* WHAT YOU HAVE TO DO *
Output the lines below exactly, please, from the first line until the line with "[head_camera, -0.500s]", counting both.

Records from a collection
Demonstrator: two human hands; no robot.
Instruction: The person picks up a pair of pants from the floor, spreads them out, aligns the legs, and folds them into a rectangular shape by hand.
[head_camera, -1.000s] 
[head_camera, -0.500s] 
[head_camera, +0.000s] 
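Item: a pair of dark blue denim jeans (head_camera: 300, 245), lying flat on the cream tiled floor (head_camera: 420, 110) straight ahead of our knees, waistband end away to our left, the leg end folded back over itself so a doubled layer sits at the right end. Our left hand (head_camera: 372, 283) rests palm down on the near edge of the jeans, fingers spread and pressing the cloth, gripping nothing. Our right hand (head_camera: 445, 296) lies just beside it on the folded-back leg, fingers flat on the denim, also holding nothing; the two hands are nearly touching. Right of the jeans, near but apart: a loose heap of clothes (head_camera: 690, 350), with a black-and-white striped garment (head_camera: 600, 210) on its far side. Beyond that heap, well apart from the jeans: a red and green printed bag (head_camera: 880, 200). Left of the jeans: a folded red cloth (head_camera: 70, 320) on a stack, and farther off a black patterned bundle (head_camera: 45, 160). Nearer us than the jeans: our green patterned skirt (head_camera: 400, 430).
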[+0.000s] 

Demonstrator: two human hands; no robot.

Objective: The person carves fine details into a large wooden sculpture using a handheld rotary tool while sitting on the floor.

* YOUR SOLUTION *
Demonstrator: two human hands; no robot.
Instruction: The person picks up a pair of pants from the floor, spreads them out, aligns the legs, and folds them into a rectangular shape by hand.
[head_camera, -1.000s] 
[head_camera, -0.500s] 

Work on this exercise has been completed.